Embrace the ebb and flow
Life is not static, it’s unpredictable. Things can change in a heartbeat. It can be a grind one moment and soon after can feel effortless and flowing.
This means that sometimes we have the headspace to plan our meals, schedule our exercise and do gua sha daily. And sometimes we operate on autopilot.
Having a baseline of ways you look after yourself which can be adapted for times when you can give more is the key to consistency. For example:
committing to moving every day – whether it’s in a 90 minute yoga practice or a walk around the block.
having strategies to help you unwind that you can use anytime, any-place.
making sure you meet your basic nutritional needs every day.
These can be thought of as the minimum requirements, the non-negotiables. And central to all of this is self-compassion. Don’t beat yourself up if you’re only doing the baseline. Every day brings a new opportunity to do something nourishing for yourself within the context you’re living in.
Consider the life you want to lead
Sometimes we need to really consider what motivates us. How do you want to feel in your body and mind? And what do you want to be able to do in your life?
Maybe your mood swings are impacting on your close relationships, and you need to be able to better regulate your emotions. Maybe your libido has disappeared and you desperately want it back. It could be that you crave the energy to be able to dance all night or take up running. Or you want to take on extra commitments without feeling overwhelmed.
Having real-life goals in mind makes nutrition and lifestyle changes feel less abstract and more meaningful.
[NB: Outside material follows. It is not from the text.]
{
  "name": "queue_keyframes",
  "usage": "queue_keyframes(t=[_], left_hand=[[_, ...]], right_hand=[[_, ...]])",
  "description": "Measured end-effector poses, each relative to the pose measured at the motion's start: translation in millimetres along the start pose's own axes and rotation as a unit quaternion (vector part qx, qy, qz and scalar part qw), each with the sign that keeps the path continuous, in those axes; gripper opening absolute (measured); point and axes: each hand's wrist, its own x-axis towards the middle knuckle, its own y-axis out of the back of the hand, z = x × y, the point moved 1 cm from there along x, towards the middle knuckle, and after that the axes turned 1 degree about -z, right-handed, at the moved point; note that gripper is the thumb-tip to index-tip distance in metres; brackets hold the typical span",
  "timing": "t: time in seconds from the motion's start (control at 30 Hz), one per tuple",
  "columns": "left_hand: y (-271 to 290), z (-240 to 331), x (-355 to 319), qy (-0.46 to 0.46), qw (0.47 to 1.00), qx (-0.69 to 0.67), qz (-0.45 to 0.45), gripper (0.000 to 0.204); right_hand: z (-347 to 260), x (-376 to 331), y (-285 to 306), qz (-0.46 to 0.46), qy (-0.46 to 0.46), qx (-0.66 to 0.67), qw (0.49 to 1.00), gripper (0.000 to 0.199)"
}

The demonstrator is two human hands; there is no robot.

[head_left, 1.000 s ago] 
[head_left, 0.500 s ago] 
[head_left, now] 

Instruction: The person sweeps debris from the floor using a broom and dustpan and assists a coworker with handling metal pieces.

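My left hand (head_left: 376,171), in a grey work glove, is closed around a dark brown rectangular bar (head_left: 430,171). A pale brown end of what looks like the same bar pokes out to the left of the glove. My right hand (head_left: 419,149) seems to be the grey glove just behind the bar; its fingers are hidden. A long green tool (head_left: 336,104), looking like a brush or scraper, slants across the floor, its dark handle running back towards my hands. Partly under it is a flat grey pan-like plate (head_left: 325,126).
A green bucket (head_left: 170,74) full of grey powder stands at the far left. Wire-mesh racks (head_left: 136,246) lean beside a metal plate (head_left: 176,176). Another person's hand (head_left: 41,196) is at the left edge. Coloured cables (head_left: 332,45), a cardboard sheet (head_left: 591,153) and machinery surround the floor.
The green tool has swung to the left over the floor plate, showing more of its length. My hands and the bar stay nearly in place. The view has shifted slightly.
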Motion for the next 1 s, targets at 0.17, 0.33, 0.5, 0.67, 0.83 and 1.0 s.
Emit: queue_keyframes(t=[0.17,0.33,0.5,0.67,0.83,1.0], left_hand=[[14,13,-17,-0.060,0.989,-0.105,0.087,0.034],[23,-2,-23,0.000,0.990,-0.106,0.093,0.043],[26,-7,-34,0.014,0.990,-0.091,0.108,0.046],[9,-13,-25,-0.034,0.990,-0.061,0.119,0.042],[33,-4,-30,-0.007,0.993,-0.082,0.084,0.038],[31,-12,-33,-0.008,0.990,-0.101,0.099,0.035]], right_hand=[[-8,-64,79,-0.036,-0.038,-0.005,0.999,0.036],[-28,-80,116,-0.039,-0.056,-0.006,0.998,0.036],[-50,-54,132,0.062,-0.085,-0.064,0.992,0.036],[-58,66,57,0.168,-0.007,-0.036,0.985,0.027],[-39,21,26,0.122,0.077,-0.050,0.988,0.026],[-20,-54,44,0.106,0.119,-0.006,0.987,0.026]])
It gives them a context, which is a great motivator.
Self care is not an indulgence
We need to move away from the idea of self care as a commercialised concept – all bubble baths and scented candles. Self care is about actions we take to look after ourselves so we can do what we need and want to do in our homes, work-places, communities and the wider world. Whether it’s time alone, sleep, good nutrition, fresh air, sensory pleasure, being with friends, (or indeed a bubble bath and a scented candle), self-care isn’t a treat. It’s oxygen for our well-being that allows us to function optimally for ourselves and for others.
In the words of the great African-American feminist poet Audre Lorde ‘Caring for myself is not self-indulgence, it is self-preservation, and that is an act of political warfare.’ Seeing self care through this lens places it in a far more radical realm – and something that must not be reserved for those with privilege.
I see self-care as something closely linked to self-compassion. It helps us navigate life’s ebbs and flows and embraces the significance of our personal stories.
Joy is essential
In fact, it is a birthright. It may be fleeting and it may need to be cultivated. But joy is a component of a healthy body and mind. Our feelings are not confined to our brains – they affect us physically too; from our breathing, to our posture, and how we experience our senses.
I encourage my clients to introduce a daily practice that brings them joy. Listening to or dancing to music you love, laughing with children or friends, being in nature, eating a delicious meal. Engaging in the here and now, being present in the moment. Because really, that’s what living is about.